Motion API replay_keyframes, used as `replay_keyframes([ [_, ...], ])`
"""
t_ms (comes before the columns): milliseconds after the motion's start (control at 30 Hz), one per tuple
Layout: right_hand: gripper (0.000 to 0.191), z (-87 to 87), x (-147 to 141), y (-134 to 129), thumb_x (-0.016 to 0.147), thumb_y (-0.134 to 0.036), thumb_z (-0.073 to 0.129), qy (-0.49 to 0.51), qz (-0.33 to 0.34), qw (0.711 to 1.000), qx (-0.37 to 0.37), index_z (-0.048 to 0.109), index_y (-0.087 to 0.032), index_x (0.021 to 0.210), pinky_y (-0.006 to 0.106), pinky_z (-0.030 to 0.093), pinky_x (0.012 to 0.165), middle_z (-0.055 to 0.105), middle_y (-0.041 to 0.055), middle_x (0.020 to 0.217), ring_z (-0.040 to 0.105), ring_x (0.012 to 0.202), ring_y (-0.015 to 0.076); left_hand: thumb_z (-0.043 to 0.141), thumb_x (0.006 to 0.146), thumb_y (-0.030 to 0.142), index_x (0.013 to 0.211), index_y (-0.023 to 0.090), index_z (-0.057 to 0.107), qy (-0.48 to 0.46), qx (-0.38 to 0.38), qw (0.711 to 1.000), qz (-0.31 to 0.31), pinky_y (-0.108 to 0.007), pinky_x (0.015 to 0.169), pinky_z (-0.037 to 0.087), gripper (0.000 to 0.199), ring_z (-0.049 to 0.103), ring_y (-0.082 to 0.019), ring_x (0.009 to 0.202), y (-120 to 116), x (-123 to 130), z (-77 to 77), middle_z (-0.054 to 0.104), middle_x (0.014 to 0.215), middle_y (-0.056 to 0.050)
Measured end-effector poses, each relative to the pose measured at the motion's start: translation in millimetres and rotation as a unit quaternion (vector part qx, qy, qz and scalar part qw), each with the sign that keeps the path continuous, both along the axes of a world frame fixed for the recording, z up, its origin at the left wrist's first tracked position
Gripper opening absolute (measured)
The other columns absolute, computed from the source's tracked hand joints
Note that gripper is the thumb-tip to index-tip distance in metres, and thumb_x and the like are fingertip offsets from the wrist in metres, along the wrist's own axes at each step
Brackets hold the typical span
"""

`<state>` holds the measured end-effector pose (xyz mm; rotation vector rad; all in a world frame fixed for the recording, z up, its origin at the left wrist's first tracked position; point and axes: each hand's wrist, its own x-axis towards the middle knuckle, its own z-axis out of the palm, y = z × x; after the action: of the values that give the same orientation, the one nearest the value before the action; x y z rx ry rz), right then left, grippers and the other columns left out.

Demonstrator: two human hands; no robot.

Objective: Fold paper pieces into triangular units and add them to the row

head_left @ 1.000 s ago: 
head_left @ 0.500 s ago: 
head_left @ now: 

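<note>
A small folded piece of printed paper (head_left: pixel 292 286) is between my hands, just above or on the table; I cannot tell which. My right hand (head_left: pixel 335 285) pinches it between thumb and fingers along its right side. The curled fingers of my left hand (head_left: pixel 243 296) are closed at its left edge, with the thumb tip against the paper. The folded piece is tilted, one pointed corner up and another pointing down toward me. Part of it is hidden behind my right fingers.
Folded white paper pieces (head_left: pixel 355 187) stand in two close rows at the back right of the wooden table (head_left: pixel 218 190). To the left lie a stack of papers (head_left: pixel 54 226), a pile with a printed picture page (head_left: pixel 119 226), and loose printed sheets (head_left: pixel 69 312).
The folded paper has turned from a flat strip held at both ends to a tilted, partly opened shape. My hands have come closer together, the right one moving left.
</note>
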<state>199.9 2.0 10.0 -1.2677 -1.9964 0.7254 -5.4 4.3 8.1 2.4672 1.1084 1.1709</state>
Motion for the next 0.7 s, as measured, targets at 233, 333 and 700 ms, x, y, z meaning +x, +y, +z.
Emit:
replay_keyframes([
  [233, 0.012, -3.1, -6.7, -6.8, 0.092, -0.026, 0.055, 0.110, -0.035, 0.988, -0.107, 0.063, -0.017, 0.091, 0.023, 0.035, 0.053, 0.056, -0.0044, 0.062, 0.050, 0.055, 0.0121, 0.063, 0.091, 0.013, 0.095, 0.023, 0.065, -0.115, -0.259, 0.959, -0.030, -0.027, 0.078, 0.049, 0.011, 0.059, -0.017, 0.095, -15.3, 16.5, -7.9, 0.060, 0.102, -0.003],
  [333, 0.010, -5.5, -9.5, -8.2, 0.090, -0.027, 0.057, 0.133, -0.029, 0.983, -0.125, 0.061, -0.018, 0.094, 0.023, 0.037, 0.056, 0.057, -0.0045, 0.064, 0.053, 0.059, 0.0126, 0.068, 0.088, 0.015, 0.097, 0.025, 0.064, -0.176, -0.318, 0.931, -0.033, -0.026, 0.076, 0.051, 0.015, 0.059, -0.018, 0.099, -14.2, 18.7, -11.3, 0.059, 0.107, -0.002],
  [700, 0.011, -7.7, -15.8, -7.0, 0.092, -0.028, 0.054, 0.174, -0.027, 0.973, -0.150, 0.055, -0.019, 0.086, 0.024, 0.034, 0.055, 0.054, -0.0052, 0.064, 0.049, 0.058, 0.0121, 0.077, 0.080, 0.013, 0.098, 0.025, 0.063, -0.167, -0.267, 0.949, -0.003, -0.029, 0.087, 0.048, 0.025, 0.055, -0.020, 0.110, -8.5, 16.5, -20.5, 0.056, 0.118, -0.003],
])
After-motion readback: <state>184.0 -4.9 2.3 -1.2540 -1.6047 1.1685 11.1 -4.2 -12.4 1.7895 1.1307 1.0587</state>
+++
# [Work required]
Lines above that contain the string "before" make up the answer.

# [Worked solution]
t_ms (comes before the columns): milliseconds after the motion's start (control at 30 Hz), one per tuple
`<state>` holds the measured end-effector pose (xyz mm; rotation vector rad; all in a world frame fixed for the recording, z up, its origin at the left wrist's first tracked position; point and axes: each hand's wrist, its own x-axis towards the middle knuckle, its own z-axis out of the palm, y = z × x; after the action: of the values that give the same orientation, the one nearest the value before the action; x y z rx ry rz), right then left, grippers and the other columns left out.

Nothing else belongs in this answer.